Se a ideia por trás de um diretor desportivo passa pela deteção e valorização de jogadores, ninguém no Mundo a corporiza tão bem como o português Luís Campos. Jogador amador e depois treinador de charme mas de fracos resultados, Campos chegou a desistir do futebol no ativo antes de ser recuperado por José Mourinho, que diz ser “como um irmão” para ele. A partir daí, muitas vezes associado aos negócios de Jorge Mendes, o “Senhor Correntes de Ar”, como lhe chamam em França, por estar sempre em movimento, em mais uma missão de observação, transformou-se numa autêntica máquina registadora, de que já se aproveitaram o AS Mónaco e, atualmente, o Lille OSC. À conta das suas recomendações, já lá vão mais de mil milhões de euros de lucro em transferências. A Luís Campos, 55 anos, observador de inegável talento, falta agora o teste supremo, que é dirigir um clube que já seja grande e onde o objetivo sejam os títulos.

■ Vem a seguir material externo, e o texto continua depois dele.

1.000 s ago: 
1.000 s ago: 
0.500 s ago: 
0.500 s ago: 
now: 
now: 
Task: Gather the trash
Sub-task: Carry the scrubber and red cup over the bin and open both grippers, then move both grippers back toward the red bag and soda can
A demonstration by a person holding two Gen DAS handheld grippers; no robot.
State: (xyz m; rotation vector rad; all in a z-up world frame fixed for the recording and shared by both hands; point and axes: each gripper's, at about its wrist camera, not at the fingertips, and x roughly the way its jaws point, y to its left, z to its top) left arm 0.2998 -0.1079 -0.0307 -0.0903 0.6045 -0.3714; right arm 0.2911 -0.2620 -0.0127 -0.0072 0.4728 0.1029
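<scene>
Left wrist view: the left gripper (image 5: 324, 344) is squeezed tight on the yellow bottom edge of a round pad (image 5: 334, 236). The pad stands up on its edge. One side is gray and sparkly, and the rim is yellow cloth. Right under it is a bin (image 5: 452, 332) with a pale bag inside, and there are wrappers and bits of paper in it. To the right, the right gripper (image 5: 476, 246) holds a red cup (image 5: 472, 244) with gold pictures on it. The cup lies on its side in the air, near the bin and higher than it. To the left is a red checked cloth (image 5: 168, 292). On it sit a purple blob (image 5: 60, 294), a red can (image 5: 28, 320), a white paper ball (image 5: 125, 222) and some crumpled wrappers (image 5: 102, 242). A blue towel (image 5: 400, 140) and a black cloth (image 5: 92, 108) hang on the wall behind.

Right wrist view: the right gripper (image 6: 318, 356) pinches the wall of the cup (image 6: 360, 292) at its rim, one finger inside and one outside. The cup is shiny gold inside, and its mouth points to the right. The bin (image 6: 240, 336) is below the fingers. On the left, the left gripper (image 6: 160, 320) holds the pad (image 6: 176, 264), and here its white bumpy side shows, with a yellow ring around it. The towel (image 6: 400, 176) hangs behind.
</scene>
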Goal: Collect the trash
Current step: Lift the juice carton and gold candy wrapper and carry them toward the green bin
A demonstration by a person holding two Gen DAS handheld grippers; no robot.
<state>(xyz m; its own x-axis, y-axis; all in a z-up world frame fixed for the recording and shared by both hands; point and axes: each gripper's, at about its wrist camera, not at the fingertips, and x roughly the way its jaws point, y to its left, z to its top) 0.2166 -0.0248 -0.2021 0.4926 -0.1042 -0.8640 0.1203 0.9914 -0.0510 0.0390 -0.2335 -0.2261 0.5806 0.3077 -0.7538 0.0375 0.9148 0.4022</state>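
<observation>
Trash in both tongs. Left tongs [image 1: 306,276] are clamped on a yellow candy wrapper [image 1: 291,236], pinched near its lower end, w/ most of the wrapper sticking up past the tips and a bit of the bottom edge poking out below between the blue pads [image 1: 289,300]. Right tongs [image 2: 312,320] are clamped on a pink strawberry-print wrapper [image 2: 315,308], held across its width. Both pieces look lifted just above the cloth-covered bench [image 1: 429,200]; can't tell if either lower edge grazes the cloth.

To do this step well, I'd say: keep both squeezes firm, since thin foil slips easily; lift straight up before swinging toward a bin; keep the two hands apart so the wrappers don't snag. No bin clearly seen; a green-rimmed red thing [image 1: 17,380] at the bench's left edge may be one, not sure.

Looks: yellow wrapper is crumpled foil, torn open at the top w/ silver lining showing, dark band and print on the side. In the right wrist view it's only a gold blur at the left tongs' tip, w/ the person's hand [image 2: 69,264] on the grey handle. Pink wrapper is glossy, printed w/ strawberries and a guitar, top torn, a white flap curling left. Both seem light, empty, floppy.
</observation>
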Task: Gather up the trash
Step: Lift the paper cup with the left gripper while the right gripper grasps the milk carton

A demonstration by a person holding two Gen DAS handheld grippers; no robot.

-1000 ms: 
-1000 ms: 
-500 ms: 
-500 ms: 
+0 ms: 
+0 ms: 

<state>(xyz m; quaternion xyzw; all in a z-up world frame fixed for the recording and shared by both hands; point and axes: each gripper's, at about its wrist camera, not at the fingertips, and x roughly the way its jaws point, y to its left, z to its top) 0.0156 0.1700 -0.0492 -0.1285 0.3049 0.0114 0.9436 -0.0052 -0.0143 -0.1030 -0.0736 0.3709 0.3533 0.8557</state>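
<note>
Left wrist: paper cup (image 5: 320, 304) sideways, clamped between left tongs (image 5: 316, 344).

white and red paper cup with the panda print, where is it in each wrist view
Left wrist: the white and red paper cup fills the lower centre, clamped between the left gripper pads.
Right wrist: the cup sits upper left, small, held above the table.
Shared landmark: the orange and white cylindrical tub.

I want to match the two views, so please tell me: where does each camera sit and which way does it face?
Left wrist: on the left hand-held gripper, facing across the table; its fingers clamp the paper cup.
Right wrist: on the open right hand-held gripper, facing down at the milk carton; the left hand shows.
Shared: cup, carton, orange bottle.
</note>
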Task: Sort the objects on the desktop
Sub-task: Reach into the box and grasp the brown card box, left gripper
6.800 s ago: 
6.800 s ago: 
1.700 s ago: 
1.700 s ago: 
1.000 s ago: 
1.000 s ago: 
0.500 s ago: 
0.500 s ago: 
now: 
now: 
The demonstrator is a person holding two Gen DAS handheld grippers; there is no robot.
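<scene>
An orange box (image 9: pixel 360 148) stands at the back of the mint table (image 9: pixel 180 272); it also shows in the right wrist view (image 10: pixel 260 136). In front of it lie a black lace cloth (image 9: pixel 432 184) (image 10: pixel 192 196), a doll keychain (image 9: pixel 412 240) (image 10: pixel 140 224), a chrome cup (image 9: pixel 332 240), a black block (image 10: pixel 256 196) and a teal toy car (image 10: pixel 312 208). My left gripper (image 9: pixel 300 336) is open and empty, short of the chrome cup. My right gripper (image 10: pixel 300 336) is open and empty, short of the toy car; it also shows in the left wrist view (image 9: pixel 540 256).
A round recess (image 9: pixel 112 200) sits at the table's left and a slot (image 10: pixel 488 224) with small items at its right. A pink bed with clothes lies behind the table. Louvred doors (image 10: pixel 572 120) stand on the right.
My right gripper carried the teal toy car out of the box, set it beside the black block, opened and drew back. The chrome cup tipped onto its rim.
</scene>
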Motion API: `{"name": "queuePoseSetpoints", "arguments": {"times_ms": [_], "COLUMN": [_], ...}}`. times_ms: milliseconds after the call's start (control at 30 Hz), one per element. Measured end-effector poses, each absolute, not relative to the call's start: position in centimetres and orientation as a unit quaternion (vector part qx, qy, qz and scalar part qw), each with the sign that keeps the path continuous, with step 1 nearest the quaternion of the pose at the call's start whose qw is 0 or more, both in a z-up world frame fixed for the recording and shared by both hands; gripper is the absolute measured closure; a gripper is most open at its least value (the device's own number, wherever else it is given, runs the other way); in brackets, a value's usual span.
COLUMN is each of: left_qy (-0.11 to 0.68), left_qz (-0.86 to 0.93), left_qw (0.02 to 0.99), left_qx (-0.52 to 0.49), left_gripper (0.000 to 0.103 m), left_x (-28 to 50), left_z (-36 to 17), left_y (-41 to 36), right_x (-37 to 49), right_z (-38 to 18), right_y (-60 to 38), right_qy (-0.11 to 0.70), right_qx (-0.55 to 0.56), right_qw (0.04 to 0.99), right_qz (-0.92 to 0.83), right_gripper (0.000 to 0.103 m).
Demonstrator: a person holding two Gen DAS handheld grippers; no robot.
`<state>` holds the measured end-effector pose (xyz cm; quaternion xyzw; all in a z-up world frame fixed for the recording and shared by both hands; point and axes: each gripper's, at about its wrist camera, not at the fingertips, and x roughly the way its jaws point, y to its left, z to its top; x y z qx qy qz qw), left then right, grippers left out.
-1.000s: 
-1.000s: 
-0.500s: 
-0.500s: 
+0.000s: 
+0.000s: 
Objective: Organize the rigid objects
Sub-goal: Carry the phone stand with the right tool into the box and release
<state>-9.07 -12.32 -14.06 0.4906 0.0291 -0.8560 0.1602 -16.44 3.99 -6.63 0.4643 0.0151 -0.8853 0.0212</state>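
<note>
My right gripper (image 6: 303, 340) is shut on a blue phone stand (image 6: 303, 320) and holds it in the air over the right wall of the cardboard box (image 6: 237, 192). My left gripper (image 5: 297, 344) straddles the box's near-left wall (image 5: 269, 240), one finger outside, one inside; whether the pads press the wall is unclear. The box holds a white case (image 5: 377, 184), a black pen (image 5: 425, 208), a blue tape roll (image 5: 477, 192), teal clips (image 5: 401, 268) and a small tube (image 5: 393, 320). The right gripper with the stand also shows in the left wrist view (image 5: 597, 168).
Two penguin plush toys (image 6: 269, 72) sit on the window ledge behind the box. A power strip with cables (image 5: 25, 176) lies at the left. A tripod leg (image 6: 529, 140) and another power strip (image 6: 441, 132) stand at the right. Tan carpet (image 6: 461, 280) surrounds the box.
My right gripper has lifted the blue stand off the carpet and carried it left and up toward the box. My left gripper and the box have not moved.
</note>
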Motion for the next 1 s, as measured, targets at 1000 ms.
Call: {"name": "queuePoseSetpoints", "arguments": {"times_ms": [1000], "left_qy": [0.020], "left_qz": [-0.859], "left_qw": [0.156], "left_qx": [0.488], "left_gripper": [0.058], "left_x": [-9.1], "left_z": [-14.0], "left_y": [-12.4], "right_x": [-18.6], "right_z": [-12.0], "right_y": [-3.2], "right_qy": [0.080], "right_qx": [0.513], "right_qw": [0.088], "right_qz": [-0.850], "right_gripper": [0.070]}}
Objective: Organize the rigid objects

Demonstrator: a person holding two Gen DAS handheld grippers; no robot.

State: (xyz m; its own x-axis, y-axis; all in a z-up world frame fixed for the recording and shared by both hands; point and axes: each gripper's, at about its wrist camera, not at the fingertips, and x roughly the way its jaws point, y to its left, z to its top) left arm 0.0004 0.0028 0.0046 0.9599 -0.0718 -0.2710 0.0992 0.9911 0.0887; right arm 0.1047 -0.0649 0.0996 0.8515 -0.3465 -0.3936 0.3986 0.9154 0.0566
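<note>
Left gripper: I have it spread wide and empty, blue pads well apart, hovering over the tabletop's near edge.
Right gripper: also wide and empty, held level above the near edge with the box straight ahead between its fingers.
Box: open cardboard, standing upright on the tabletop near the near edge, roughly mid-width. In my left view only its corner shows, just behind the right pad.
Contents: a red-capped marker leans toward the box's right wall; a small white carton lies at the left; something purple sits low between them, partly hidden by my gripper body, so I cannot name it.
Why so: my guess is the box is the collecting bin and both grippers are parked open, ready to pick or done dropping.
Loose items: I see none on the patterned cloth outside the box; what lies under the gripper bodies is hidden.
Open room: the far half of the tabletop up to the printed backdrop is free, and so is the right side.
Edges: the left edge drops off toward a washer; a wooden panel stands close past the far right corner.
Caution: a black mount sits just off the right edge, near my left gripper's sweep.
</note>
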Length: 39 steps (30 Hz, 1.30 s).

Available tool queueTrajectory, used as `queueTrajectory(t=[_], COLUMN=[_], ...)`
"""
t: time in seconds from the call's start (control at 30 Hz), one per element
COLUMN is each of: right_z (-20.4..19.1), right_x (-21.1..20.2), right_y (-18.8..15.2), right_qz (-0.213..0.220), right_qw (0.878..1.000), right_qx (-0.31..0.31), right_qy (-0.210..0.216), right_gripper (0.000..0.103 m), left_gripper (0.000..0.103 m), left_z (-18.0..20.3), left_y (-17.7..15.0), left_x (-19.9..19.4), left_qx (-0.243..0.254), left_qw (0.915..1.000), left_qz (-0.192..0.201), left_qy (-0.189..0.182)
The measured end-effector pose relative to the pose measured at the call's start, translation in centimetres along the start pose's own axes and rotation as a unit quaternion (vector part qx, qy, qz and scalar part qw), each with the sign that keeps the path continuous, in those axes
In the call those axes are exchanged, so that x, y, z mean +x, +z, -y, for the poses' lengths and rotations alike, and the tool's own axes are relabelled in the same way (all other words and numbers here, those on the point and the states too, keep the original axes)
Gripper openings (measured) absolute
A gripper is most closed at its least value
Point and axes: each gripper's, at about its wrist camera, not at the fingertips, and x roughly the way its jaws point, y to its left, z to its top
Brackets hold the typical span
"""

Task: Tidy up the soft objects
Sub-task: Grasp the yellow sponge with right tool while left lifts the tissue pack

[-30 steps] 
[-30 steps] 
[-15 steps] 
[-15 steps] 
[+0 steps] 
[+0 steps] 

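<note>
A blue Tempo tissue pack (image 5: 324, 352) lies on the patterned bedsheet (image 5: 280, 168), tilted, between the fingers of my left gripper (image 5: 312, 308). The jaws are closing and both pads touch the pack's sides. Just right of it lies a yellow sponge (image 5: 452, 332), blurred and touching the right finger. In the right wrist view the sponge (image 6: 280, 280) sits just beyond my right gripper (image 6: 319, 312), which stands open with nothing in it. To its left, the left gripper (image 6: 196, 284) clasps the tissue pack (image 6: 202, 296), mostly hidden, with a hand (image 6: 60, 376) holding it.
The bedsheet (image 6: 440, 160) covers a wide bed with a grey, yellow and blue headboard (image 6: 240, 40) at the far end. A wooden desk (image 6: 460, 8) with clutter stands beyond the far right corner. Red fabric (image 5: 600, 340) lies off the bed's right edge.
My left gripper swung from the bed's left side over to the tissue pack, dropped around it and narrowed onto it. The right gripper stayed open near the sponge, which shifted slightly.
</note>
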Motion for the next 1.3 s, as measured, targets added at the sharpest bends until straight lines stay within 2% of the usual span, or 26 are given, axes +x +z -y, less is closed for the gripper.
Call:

“Deixei de me sentir bem. Não sinto vontade de co-habitar com gente que não me diz nada”, disse, há mais de uma década, um aparentemente ressentido Luís Campos, ao MaisFutebol, como que a justificar a sua saída do panorama do futebol nacional. Não era uma desistência, no entanto. Era só a procura de um ambiente que lhe fosse mais propício, e que claramente não era o banco de suplentes. Da mesma forma que na altura optou por desenvolver um método de treino audiovisual, relançando a carreira longe do treino dia-a-dia, agora percebe que é na observação e deteção de talentos que está o seu cluster e que pouco poderia fazer render as suas valências em clubes de topo, que não compram barato e nem pensam em vender com lucro. Foi por isso que, estando nos últimos cinco anos ligado a clubes como o Manchester United, o Arsenal, o Chelsea, o Milan ou o Paris Saint Germain, Campos se mudou do AS Mónaco para o Lille OSC, mantendo colaboradores como o precioso mirandelense Admar Lopes, que recrutou no scouting do FC Porto e entretanto tem seguido com ele para todo o lado. Foi por isso também que Campos não voltou a trabalhar com Mourinho, ao lado de quem é visto frequentemente nas tribunas dos maiores estádios, mas a quem não pode hoje ser tão útil como foi quando, em 2012, este o fez regressar ao ativo, confiando-lhe a equipa de observadores do Real Madrid.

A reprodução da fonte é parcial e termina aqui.